Learning to adapt: a meta-learning approach for speaker adaptation
This addresses the challenge of improving speech recognition accuracy for unseen speakers, but it is incremental as it builds on existing adaptation methods.
The paper tackles the problem of speaker adaptation in automatic speech recognition by using meta-learning to adapt all weights of an acoustic model, resulting in outperforming a strong baseline adapting LHUC parameters for a DNN AM with 1.5M parameters and achieving comparable performance for TDNN AMs.

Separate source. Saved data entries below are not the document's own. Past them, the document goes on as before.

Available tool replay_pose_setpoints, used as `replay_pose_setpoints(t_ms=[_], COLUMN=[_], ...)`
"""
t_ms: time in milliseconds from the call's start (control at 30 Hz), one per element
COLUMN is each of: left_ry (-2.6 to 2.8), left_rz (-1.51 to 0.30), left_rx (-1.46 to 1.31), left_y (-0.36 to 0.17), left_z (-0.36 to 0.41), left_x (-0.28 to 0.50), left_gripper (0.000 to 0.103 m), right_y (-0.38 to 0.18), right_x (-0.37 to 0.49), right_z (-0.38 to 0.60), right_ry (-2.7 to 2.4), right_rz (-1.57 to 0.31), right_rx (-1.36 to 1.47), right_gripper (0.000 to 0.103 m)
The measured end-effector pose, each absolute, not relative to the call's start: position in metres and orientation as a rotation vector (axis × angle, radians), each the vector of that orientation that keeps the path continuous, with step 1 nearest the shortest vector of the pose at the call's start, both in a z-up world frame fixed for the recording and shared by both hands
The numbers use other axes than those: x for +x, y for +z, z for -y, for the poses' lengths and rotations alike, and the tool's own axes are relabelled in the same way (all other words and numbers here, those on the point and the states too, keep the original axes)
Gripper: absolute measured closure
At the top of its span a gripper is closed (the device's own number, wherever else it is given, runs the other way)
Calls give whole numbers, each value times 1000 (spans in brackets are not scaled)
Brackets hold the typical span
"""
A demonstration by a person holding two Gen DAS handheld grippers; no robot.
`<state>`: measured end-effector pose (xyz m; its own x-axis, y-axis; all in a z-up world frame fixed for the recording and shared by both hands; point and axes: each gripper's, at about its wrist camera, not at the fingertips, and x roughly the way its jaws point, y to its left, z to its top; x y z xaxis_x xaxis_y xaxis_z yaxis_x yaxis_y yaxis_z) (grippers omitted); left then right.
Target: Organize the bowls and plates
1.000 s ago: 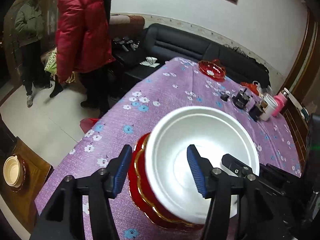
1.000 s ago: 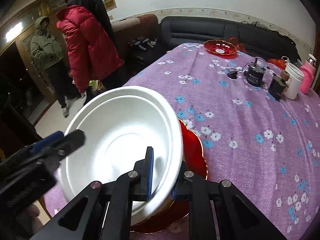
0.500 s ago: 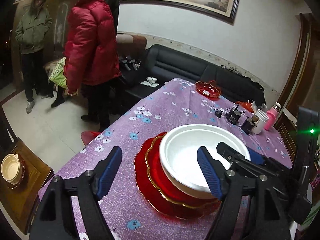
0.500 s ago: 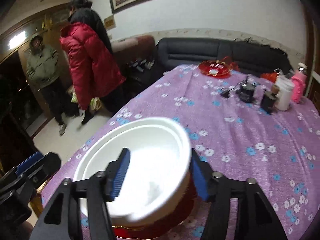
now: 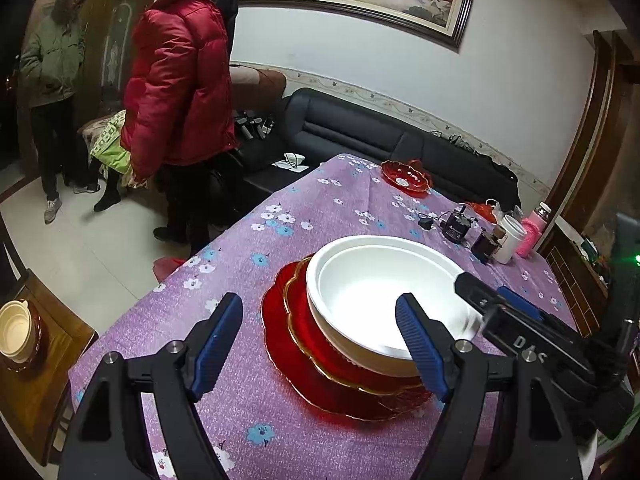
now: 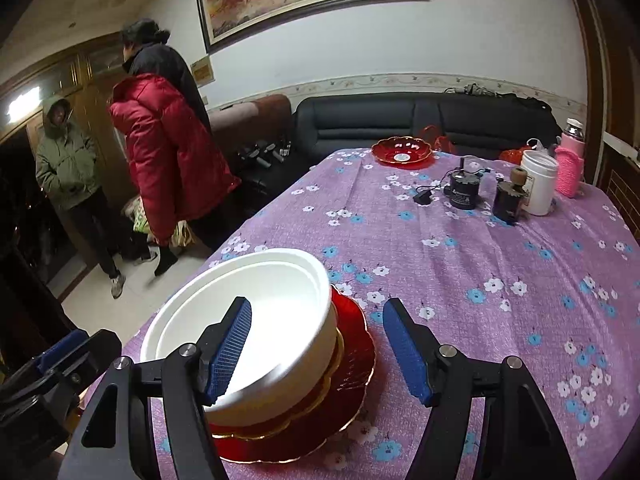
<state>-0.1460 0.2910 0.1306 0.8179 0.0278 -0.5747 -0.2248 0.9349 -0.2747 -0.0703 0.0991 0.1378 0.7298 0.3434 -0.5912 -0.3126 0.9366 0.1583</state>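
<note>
A white bowl rests on a stack of red, gold-rimmed plates near the front edge of the purple flowered table. My left gripper is open, just short of the stack, and its blue pads touch nothing. My right gripper is open too. Its left pad hangs over the bowl's near rim and its right pad over the cloth, neither pressing. Each gripper shows in the other's view: the right gripper beside the bowl, the left gripper at the lower left. A second red dish sits at the far end.
A black device, a dark jar, a white cup and a pink bottle stand at the far right. Beyond the table's left edge stand a person in a red jacket and others. A black sofa runs behind.
My right gripper has let go of the white bowl's rim and opened. The left jaws have spread wider. Both grippers have drawn back, and the bowl sits level on the red plates.
</note>
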Motion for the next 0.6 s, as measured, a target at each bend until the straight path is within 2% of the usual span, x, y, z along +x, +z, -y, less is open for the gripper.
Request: replay_pose_setpoints(t_ms=[400, 600], left_ry=[138, 182], left_rz=[-601, -581], left_rx=[-354, -297], left_y=[125, 130], left_z=[-298, -291], left_x=[-159, -168], left_gripper=[25, 25], right_y=[155, 170], right_x=[-116, -151], right_z=[-82, -77], right_ry=[309, 263], right_rz=[-561, -469], right_rx=[56, 18], right_gripper=[28, 19])
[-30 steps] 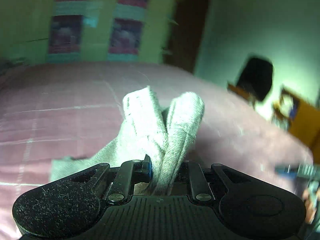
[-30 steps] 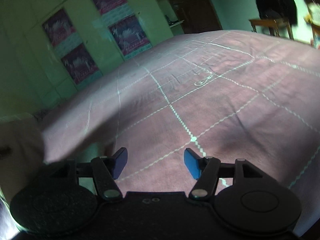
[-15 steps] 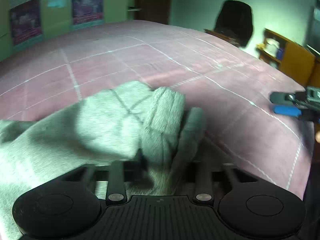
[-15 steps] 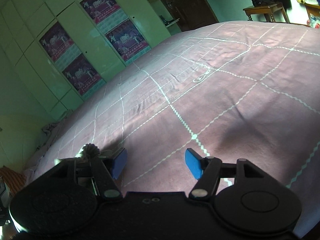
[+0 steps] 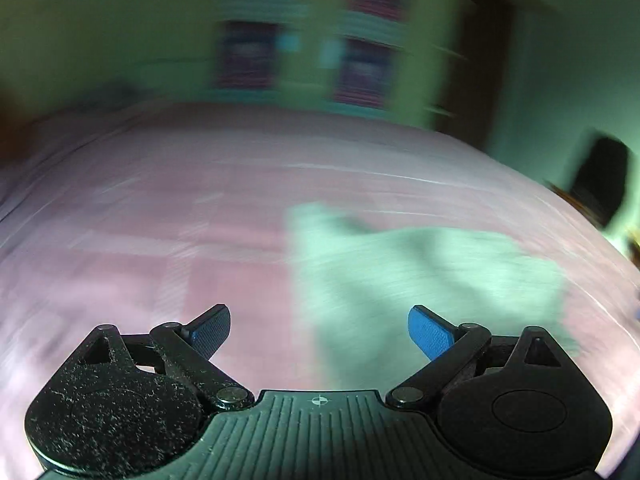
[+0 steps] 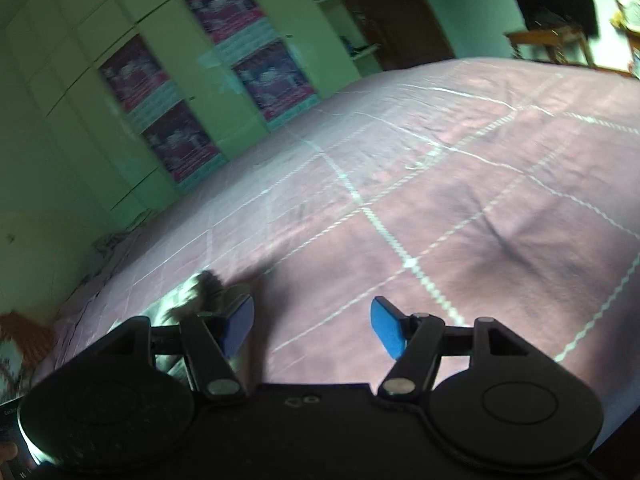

The performance of automatic speech recognition systems can be improved by adapting an acoustic model to compensate for the mismatch between training and testing conditions, for example by adapting to unseen speakers. The success of speaker adaptation methods relies on selecting weights that are suitable for adaptation and using good adaptation schedules to update these weights in order not to overfit to the adaptation data. In this paper we investigate a principled way of adapting all the weights of the acoustic model using a meta-learning. We show that the meta-learner can learn to perform supervised and unsupervised speaker adaptation and that it outperforms a strong baseline adapting LHUC parameters when adapting a DNN AM with 1.5M parameters. We also report initial experiments on adapting TDNN AMs, where the meta-learner achieves comparable performance with LHUC.